In the material below, transcribe every line from the first through the line holding "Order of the", exactly, and stop after that line.
START Information provided
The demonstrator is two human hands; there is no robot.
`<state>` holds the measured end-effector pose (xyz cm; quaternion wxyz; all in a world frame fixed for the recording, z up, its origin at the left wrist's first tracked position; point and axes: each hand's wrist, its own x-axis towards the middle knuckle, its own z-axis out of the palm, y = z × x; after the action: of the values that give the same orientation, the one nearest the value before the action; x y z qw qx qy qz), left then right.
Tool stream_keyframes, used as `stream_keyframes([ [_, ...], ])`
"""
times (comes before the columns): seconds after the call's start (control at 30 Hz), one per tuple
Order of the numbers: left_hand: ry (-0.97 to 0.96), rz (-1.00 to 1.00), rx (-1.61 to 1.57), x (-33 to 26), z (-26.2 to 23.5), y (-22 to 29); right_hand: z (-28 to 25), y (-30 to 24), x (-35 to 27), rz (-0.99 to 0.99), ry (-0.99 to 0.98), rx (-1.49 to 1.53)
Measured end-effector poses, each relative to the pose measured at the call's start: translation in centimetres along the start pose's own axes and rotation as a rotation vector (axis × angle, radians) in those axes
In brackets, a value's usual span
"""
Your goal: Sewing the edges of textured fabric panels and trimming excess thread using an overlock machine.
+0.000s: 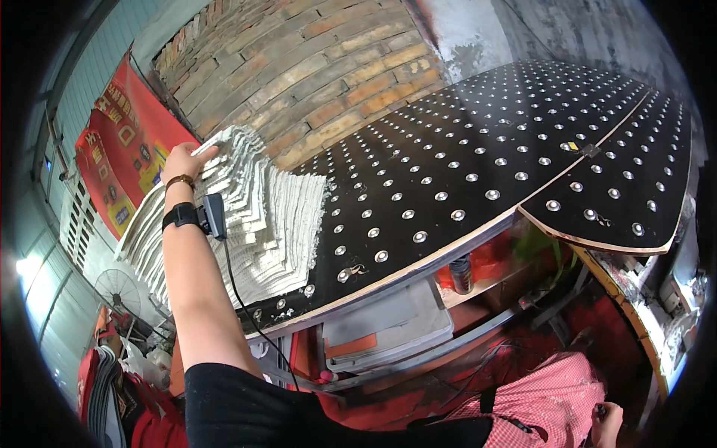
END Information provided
▶ [Answer to this problem]:
The demonstrator is two human hands; there is no robot.
`<state>` holds the measured end-effector pose (xyz cm; quaternion wxyz; all in a world frame fixed for the recording, z up, its origin at the left wrist's first tracked position; point and axes: each hand's wrist, its own x-axis towards the middle knuckle, its own z-axis out of the palm, y = z × x; after the action: of the values that give the same orientation, the one nearest the value before the action; x y z qw qx qy qz), left then right.
Tool stream_keyframes, used as `stream_keyframes([ [_, ...], ])`
"""
times (comes before the columns): seconds after the call's start (control at 30 Hz), one per tuple
Order of the numbers: left_hand: ry (-0.97 to 0.96), rz (-1.00 to 1.00), rx (-1.61 to 1.57), x (-33 to 26), z (-26.2 to 23.5), y (-22 to 29); right_hand: z (-28 to 25), y (-30 to 24), x (-35 to 27), rz (-0.99 to 0.99), ry (-0.99 to 0.98), rx (-1.49 to 1.53)

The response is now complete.